Search term "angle": copy each line of the data containing it.

EXERCISE DATA =
*** Block opens ***

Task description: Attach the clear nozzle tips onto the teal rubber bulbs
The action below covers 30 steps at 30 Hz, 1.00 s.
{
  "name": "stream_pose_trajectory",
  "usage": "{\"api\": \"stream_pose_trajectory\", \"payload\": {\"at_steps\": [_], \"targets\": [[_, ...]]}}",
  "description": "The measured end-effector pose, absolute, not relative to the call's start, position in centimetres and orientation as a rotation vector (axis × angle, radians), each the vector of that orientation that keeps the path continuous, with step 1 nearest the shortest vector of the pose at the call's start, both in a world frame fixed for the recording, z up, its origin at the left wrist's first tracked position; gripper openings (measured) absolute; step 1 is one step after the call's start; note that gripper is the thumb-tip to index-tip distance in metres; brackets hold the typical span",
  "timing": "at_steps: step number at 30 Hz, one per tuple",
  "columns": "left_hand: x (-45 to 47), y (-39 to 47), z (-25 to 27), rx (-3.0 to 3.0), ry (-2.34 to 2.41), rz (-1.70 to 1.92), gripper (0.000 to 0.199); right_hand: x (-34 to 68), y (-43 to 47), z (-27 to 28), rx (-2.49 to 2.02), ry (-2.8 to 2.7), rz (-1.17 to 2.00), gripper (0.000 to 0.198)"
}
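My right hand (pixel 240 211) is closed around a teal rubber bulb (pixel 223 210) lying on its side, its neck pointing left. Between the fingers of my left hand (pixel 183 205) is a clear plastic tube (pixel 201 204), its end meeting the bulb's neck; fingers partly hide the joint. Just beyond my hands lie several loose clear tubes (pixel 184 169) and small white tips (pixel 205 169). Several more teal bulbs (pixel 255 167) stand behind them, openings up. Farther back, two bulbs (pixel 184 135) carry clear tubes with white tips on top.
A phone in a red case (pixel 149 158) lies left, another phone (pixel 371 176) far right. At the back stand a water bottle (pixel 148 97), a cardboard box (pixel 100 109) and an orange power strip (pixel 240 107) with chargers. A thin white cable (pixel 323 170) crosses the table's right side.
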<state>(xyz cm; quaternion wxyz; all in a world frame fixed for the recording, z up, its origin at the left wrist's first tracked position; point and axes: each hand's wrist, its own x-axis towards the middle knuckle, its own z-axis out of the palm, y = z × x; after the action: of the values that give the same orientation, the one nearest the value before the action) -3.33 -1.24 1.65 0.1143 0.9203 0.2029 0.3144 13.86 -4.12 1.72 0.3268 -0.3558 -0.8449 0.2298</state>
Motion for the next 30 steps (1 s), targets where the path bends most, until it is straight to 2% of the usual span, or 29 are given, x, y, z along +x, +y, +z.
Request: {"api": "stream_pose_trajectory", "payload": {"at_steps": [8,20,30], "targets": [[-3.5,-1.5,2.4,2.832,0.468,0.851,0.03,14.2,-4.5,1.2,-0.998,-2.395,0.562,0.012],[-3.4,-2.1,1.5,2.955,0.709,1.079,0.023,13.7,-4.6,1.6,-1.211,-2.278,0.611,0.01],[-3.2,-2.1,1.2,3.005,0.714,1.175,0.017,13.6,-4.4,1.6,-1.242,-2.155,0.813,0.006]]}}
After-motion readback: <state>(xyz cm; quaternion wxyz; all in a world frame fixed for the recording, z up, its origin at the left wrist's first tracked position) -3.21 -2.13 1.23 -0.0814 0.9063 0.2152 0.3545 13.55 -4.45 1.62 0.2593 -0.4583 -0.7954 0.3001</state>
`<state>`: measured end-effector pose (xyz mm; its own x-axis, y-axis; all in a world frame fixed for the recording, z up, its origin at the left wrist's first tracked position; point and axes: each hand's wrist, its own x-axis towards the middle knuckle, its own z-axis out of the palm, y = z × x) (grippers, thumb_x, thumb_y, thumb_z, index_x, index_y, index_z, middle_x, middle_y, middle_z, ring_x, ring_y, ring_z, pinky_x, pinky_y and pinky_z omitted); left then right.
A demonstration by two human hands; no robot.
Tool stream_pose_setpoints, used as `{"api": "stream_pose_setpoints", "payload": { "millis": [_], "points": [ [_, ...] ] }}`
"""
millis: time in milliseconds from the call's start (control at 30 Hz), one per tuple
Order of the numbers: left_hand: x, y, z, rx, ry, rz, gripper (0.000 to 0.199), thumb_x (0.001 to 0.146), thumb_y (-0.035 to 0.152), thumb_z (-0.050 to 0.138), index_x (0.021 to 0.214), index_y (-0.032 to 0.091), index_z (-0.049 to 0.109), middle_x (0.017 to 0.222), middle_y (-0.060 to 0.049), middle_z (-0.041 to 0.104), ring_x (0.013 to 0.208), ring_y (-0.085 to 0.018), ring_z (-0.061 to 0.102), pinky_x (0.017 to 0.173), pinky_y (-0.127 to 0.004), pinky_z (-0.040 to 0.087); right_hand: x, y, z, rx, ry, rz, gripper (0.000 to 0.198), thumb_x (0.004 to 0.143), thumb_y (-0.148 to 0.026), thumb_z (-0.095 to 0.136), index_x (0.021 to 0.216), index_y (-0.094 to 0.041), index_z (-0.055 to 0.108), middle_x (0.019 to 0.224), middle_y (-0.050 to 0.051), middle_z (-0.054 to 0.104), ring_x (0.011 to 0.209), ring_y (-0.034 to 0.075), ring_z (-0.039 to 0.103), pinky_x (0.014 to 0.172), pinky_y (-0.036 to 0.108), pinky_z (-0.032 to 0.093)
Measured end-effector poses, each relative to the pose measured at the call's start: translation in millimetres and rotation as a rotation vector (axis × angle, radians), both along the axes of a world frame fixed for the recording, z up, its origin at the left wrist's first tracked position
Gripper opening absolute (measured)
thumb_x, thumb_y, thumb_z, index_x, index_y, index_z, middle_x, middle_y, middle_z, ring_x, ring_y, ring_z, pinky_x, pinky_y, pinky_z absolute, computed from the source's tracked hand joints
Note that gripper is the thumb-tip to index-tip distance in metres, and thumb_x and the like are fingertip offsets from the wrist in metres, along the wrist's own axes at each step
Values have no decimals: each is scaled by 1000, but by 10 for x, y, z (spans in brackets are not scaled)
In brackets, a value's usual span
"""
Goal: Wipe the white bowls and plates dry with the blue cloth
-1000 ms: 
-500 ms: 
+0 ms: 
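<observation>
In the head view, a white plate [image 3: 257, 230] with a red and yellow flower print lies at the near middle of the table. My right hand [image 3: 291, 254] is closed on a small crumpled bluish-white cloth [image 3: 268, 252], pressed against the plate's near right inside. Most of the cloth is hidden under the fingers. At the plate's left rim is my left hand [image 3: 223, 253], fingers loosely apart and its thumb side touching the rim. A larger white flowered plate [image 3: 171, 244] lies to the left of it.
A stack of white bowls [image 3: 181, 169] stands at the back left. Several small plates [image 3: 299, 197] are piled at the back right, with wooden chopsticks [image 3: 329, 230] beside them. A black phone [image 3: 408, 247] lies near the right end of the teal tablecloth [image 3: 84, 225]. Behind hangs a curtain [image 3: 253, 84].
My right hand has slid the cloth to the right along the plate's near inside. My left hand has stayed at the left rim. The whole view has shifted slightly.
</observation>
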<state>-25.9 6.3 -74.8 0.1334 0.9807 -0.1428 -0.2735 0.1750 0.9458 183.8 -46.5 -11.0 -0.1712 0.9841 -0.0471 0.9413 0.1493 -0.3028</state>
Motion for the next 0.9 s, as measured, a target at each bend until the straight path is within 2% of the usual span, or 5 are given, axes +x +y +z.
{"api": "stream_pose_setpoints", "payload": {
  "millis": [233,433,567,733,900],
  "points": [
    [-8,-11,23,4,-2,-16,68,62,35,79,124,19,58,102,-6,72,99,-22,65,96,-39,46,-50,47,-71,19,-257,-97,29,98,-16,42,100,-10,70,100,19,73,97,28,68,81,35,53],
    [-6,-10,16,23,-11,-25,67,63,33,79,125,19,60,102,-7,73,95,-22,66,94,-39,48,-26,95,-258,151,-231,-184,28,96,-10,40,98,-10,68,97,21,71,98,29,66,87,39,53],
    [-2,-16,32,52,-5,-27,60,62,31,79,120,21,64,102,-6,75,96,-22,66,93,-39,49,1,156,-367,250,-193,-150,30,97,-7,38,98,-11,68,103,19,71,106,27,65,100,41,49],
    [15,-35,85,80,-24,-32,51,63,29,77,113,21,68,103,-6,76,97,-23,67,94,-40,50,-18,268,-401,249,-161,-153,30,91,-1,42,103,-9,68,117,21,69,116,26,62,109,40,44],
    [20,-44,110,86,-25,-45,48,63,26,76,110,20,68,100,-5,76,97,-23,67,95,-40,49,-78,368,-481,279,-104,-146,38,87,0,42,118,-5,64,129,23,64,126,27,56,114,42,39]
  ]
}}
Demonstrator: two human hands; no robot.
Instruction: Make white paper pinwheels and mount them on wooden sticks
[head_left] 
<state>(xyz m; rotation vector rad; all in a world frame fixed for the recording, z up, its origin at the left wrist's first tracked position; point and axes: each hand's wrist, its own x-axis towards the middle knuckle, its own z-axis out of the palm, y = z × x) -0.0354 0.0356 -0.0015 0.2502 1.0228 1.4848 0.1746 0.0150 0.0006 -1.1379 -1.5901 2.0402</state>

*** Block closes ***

TASK OUTPUT =
  "description": "The measured end-effector pose, absolute, not relative to the call's start, position in centimetres and orientation as a rotation vector (axis × angle, radians), each the vector of that orientation that keeps the path continuous, with step 1 nearest the shortest vector of the pose at the call's start, both in a world frame fixed for the recording, z up, its origin at the left wrist's first tracked position; gripper openings (measured) absolute; step 1 is one step after the call's start; note that gripper is the thumb-tip to index-tip distance in metres; brackets hold the typical span",
Measured end-effector poses, each relative to the pose measured at the call's start: translation in millimetres and rotation as a rotation vector (axis × angle, radians), both along the axes of a world frame fixed for the recording, z up, its origin at the left wrist's first tracked position

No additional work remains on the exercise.